Tompkins County Council of Governments
for September 8, 2021
by Councilperson Robert Lynch, Enfield TCCOG Representative:
[Note: There was no report for August 2021]
The Tompkins County Council of Governments (TCCOG) met on August 26th. While TCCOG discussed several topics, its most important discussion concerned the status of the County-sponsored consultants’ study into expanded rural broadband Internet. Developments regarding that study have prompted a Resolution that I have asked be placed before our Town Board tonight.
As a brief background summary, the Tompkins County Legislature in October 2020 commissioned a study by the County’s Planning Department in conjunction with the Southern Tier Network (STN), a non-profit so-called “middle mile” cable provider, and Fujitsu Corporation to investigate opportunities for a governmentally-managed broadband service to reach rural areas not served by existing hard-wired Internet providers. Tompkins County funded the study with upwards of $80,000, but asked rural municipalities to contribute. The Enfield Town Board, by a Resolution adopted last October 14th, pledged $5,000 in Town funds toward the study. Most other participating municipalities pledged a similar amount. To date, Tompkins County has not billed Enfield for the contribution it pledged.

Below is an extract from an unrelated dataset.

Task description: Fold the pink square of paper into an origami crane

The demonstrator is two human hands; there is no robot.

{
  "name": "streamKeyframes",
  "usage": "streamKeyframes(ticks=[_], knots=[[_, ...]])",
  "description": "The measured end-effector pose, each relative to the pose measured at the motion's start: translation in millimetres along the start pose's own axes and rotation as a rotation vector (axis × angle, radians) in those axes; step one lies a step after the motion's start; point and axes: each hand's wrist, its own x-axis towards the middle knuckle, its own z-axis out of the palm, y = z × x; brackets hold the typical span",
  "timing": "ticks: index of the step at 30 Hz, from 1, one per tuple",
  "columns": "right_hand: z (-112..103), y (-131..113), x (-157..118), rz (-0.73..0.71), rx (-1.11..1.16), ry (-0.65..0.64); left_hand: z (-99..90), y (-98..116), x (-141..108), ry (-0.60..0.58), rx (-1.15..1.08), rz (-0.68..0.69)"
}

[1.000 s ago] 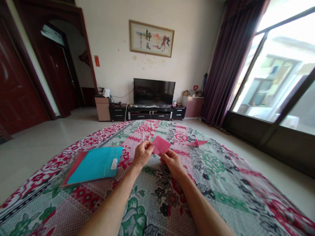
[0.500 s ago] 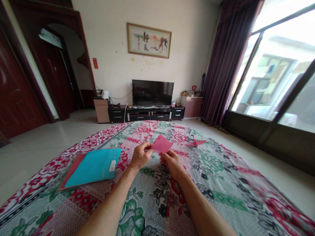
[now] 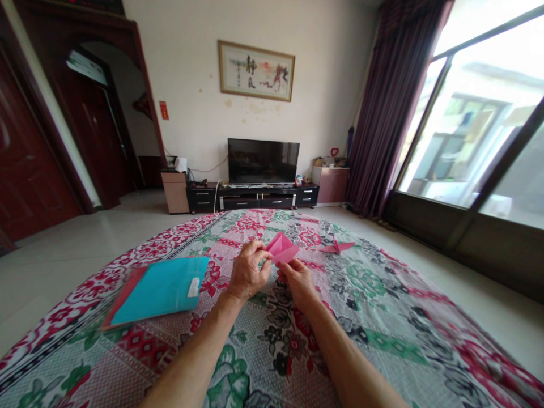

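A small folded pink sheet of origami paper [image 3: 285, 249] is held up over the table between my two hands. My left hand [image 3: 250, 271] pinches its left corner, and a flap on that side stands lifted, so the paper gapes in the middle. With thumb and fingers closed, my right hand [image 3: 296, 279] grips the lower corner. Beyond it to the right, a folded pink paper crane [image 3: 338, 247] lies on the cloth, apart from both hands.
A patterned tablecloth [image 3: 238, 340] covers the round table. On the left lies a clear packet of blue paper [image 3: 161, 289] with reddish sheets under it. A television [image 3: 263, 161] on a low black cabinet [image 3: 242, 202] stands beyond the table; a window is at right.
My left hand has turned and shifted slightly right, lifting a flap of the pink paper that lay flat before. My right hand has barely moved.
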Motion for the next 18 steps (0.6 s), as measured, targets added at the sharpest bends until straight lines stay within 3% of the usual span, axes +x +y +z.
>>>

STN and Fujitsu launched their study with a Kickoff presentation April 20th. A Broadband Committee of TCCOG, on which I sit as Enfield’s representative, was intending to meet monthly. Our last meeting was held June 17th. In light of TCCOG’s discussions August 26th, and a Resolution I introduced, County Planning staffers are attempting to schedule a Broadband Committee meeting for later this month.
But judging from TCCOG member reaction to a controversial August 6th memorandum written by Tompkins County Planning and Sustainability Department Commissioner Katie Borgella, together with the unilateral decisions made by Borgella’s Department, the broadband study may be terminated before it’s completed. And as a result of this turn of events, I intend to move tonight that the Enfield Town Board rescind its October 2020 financial commitment that helped underwrite this broadband study.
Due largely to the standards STN and Fujitsu used to determine local broadband Internet availability, and the limitations such definitional standards imposed, the consultants found a remarkably small number of Tompkins County households lacking adequate broadband. Depending upon the criteria employed, the consultants’ market assessment found as few as 269 housing units underserved—or perhaps 473 housing units based on an alternate criterion.
Wrote Planning Commissioner Borgella in her August 6th memo: “Given the limited number of underserved households, the County asked Fujitsu to pause their work on a full build-out analysis of running new middle mile fiber to serve those underserved homes (a very expensive proposition), in order to pursue conversations with Internet Service Providers (ISPs) to find out what incentives would be necessary to expand their current networks to serve the underserved. That approach seemed like it could result in a lower cost while potentially serving more households.”
The Commissioner’s memo continued: “In addition, everyone involved recognized that 269 housing units was an undercount of the underserved homes given the limitations on data sources provided by Federal grant agencies. Engaging our local ISPs should result in better first-hand, on-the-ground knowledge about the areas without service.”
At the August 26th TCCOG meeting, I, for one, told my colleagues, “I think the study failed because we built a house on a crumbling foundation, and that foundation was the data we used to determine lack of service. When you talk about 269 housing units that were considered underserved in this county, that’s laughable. There are so many more. There are probably 269 households just in the Town of Enfield that are underserved.” (The study used U.S. Census data that vastly overestimated broadband’s reach.)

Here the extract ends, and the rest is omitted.